§ PROBLEM
Your answer must contain only the lines from the one containing "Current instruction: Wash" through the end of the entries below, reproduced character for character.

Items from a data source
=-=-=
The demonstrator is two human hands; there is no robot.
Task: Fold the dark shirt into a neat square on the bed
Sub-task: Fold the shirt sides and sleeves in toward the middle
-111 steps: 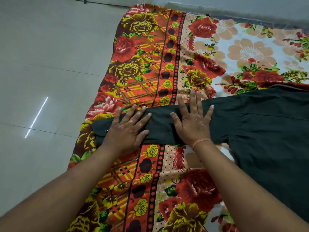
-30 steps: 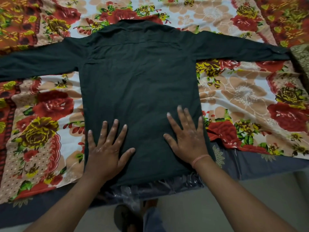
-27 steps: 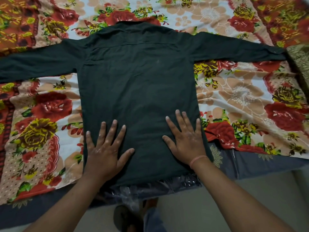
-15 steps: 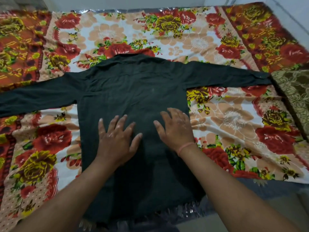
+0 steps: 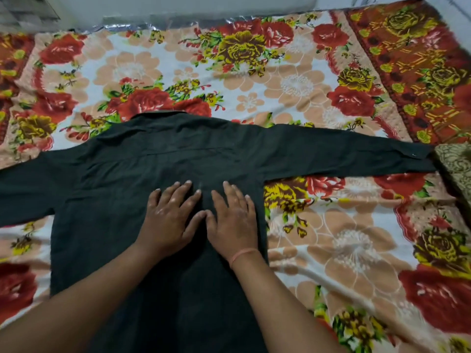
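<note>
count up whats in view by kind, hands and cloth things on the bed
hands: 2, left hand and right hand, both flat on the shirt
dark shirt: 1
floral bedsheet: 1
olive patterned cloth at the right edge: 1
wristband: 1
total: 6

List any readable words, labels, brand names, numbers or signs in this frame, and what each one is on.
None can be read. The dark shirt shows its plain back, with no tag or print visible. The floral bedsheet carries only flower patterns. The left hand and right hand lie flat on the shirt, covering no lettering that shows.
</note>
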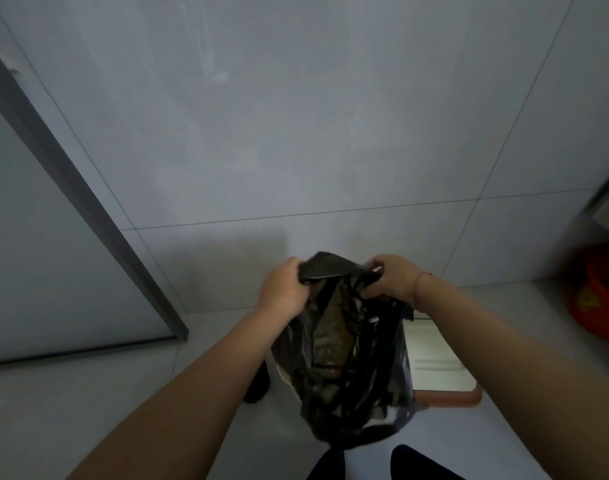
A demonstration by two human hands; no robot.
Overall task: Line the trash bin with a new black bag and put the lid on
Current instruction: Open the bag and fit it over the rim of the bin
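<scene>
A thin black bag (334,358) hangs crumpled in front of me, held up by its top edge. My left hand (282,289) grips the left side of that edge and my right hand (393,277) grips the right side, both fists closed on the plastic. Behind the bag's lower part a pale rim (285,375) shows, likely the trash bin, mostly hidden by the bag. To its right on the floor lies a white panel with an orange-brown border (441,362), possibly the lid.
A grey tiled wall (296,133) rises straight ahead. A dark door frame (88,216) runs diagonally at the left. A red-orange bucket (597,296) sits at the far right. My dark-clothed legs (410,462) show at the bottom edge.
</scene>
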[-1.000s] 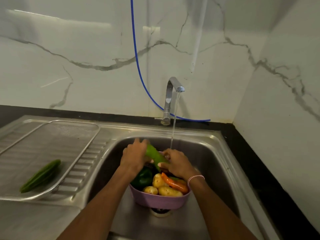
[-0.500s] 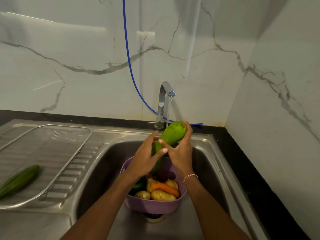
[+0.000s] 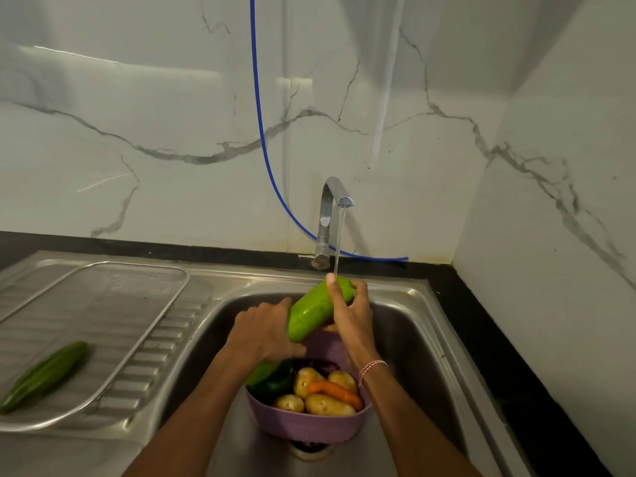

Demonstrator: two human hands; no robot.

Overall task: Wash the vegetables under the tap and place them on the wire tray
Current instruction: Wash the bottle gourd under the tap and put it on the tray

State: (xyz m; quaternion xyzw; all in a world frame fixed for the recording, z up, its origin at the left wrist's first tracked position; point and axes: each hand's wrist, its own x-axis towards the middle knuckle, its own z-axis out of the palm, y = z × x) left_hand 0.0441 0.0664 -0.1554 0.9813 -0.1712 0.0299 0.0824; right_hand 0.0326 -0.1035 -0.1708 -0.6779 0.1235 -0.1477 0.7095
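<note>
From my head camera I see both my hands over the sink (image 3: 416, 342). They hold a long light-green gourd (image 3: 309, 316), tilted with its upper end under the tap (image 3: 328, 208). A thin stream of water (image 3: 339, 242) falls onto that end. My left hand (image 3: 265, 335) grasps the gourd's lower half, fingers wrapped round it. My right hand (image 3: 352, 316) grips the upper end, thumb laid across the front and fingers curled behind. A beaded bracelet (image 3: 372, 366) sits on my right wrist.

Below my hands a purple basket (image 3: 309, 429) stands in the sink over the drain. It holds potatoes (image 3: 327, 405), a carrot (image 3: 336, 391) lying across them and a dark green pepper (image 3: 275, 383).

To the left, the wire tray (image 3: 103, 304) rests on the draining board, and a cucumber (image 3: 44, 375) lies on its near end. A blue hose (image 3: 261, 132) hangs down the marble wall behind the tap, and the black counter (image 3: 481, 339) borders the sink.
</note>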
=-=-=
§ ANSWER TO THIS TASK
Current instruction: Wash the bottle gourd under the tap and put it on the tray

State: (xyz m; quaternion xyzw; all in a world frame fixed for the recording, z up, its origin at the left wrist's first tracked position; point and axes: each hand's wrist, its own x-axis towards the middle knuckle, its own z-axis out of the palm, y = z × x) left_hand 0.0441 0.0664 -0.1554 0.9813 -0.1712 0.0299 0.0824; right_hand 0.0326 -0.1035 -0.1708 -0.6779 0.1235 -0.1477 0.7095
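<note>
From my head camera I see both my hands over the sink (image 3: 416, 342). They hold a long light-green gourd (image 3: 309, 316), tilted with its upper end under the tap (image 3: 328, 208). A thin stream of water (image 3: 339, 242) falls onto that end. My left hand (image 3: 265, 335) grasps the gourd's lower half, fingers wrapped round it. My right hand (image 3: 352, 316) grips the upper end, thumb laid across the front and fingers curled behind. A beaded bracelet (image 3: 372, 366) sits on my right wrist.

Below my hands a purple basket (image 3: 309, 429) stands in the sink over the drain. It holds potatoes (image 3: 327, 405), a carrot (image 3: 336, 391) lying across them and a dark green pepper (image 3: 275, 383).

To the left, the wire tray (image 3: 103, 304) rests on the draining board, and a cucumber (image 3: 44, 375) lies on its near end. A blue hose (image 3: 261, 132) hangs down the marble wall behind the tap, and the black counter (image 3: 481, 339) borders the sink.
</note>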

This exercise requires no additional output.